Томас Добряк шагнул ближе.
— Приятель, — по-прежнему неторопливо, спокойно произнес он. — Как там твой брат? Насколько я понимаю, он жив и здоров…
Ленту с его губ неожиданно сорвали. И он крикнул с удивлением и болью:
— Где он? — Голос его был совсем слабым. — Я не… знаю… жив он… или нет… — Горло Гарри саднило, как будто по нему прошлись наждаком. Он попытался проглотить слюну, но ее не было.
— Я спрашиваю о твоем брате. Где он?
— Можно… пожалуйста… не… много… во… ды?
Добряк поднял маленький пульт дистанционного управления. Нащупал пальцем кнопку и нажал.
Гарри вдруг увидел светящуюся точку и резко дернулся. Она вправду была или ему померещилось?
— Где твой брат, приятель?
На этот раз говоривший находился у него за спиной, слева. Свет начал медленно надвигаться на Гарри.
— Я… — Гарри попытался еще раз глотнуть. — Не… знаю…
— Свет ты видишь?
— Да.
Точка света стала еще ближе.
— Хорошо.
Палец Добряка скользнул к другой кнопке. Гарри заметил, что свет немного изменил направление, приближаясь к его левому глазу.
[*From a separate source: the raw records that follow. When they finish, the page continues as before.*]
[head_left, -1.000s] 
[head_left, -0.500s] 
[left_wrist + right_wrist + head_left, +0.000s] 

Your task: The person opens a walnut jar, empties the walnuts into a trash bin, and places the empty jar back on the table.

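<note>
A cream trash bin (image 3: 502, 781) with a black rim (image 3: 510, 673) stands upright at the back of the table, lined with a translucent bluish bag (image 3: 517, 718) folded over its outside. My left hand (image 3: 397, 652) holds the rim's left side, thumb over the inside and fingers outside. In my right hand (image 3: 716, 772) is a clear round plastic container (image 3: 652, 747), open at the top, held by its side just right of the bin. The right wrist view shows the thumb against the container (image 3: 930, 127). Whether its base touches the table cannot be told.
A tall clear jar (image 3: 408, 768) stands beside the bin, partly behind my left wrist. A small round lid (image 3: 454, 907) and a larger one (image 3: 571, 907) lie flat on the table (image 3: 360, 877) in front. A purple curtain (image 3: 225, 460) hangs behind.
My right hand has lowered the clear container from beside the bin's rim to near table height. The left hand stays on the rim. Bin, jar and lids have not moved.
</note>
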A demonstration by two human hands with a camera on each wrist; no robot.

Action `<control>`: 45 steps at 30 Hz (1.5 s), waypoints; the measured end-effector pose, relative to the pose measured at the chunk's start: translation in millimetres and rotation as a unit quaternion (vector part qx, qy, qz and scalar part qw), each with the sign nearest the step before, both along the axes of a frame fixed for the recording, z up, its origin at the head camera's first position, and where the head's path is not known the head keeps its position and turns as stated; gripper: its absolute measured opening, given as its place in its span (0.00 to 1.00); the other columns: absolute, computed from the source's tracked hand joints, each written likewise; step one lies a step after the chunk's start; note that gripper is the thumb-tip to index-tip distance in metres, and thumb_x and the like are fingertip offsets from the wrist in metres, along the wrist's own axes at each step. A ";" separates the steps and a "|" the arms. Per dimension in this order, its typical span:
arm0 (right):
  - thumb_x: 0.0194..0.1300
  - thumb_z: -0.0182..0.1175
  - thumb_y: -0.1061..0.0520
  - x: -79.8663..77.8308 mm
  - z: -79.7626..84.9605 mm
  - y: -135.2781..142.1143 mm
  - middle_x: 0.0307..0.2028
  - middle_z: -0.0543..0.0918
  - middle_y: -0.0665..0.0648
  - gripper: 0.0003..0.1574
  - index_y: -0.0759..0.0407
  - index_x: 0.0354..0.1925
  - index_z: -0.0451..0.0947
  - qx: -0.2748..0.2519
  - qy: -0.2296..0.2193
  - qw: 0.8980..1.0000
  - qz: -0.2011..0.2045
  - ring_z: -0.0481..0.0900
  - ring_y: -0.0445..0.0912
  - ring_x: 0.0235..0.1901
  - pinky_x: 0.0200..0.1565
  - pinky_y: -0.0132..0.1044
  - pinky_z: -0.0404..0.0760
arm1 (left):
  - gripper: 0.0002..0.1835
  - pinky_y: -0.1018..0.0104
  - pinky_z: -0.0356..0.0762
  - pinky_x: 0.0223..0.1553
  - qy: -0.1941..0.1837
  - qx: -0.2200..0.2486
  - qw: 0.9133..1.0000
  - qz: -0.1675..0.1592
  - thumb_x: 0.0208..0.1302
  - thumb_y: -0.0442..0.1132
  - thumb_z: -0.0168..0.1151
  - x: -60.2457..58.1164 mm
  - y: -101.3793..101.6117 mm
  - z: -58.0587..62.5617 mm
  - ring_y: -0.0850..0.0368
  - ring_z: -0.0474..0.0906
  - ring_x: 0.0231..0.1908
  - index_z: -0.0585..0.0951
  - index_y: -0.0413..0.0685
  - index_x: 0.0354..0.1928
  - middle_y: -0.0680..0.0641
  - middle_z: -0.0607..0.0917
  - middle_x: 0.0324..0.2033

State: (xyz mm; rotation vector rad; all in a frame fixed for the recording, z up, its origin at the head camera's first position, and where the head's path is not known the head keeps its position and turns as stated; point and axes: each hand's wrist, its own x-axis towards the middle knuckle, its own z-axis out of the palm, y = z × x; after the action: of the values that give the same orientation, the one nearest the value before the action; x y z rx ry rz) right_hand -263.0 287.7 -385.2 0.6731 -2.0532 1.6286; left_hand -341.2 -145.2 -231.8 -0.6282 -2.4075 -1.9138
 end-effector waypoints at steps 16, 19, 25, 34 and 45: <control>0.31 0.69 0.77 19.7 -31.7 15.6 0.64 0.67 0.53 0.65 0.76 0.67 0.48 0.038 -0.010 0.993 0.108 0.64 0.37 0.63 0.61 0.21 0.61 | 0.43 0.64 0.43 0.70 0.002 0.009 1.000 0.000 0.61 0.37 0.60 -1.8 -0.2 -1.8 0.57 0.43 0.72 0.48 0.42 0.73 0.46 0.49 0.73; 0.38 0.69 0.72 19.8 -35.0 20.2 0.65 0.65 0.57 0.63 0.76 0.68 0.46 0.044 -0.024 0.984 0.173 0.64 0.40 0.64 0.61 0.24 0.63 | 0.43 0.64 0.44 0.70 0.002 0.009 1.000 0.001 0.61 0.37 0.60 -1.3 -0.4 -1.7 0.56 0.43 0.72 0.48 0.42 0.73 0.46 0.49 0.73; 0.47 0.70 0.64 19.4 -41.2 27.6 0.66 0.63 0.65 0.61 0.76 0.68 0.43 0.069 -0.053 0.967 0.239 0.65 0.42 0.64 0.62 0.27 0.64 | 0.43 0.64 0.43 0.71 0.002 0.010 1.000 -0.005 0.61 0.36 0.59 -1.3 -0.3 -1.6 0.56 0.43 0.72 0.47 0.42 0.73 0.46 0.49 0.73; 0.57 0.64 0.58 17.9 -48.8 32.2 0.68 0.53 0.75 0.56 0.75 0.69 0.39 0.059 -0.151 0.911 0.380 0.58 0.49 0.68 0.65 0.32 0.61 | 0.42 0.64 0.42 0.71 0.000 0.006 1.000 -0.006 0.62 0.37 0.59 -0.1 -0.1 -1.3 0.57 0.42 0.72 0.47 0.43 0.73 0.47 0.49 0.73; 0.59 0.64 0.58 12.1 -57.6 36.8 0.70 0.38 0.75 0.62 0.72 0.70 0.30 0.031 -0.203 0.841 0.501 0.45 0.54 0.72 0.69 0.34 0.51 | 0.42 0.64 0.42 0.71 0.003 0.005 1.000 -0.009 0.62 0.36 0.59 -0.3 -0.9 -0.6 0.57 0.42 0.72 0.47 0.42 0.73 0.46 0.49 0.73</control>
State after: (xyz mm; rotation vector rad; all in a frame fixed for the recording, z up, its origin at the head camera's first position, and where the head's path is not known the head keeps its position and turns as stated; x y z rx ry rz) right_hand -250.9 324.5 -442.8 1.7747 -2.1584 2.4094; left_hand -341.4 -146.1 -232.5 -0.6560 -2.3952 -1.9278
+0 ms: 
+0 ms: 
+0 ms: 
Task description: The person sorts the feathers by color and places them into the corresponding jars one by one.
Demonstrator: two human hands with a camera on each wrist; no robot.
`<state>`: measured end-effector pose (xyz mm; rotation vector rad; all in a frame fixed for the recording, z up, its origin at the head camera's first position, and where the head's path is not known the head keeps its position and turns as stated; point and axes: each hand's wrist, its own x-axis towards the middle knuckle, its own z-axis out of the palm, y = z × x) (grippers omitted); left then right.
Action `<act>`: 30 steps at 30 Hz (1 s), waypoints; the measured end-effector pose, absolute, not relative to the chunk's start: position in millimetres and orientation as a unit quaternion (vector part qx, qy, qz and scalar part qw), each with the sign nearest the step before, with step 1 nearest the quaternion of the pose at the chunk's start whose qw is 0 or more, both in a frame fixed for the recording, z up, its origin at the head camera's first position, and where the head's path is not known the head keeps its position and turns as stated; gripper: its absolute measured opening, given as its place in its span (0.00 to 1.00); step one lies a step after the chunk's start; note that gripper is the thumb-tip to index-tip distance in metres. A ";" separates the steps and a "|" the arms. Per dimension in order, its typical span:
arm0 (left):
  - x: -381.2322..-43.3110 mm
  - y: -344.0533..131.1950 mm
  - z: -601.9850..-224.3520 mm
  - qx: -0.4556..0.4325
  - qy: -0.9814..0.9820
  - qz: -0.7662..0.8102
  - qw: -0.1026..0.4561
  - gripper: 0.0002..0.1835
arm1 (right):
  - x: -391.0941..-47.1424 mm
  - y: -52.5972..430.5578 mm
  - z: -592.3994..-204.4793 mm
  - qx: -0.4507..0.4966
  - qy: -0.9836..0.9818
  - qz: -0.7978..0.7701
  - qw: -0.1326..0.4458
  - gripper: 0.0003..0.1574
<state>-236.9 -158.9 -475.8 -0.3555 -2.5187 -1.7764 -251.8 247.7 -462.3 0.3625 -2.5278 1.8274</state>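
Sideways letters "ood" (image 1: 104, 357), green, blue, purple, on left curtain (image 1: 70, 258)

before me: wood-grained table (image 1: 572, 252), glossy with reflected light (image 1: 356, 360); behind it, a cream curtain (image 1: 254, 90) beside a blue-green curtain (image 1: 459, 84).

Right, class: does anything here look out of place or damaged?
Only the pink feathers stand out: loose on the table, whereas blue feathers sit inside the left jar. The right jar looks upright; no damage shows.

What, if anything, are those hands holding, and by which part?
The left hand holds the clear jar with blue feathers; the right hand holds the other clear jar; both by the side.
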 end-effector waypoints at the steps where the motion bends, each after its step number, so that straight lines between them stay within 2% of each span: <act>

— Я хочу, чтобы ты сказал мне, где твой брат. — Голос переместился и шептал ему в правое ухо. — Нам очень, очень нужно найти его.
— Я не знаю.
Свет, становившийся все ярче, был теперь направлен прямо в его левый глаз. Мысль о слепоте была настолько ужасна, что Гарри забыл даже о головной боли. Но по мере того, как усиливался свет, усиливалась и она. Как ровный барабанный бой, нарастая вместе с приближающимся свечением.
Гарри дернулся в сторону, пытаясь отвернуться, но что-то крепко держало его голову. Рванулся в другую сторону. С тем же результатом. Тогда он попробовал отпрянуть назад. Но что бы он ни делал, свет продолжал бить в лицо.
— Тебе еще не причиняли боль. Но скоро ты ее почувствуешь.
— Прошу вас!..
Гарри отвернул голову, насколько это было возможно, сильно зажмурив глаза.
— Это тебе не поможет.
Тембр голоса вдруг изменился. Первый голос был мужской, второй принадлежал женщине.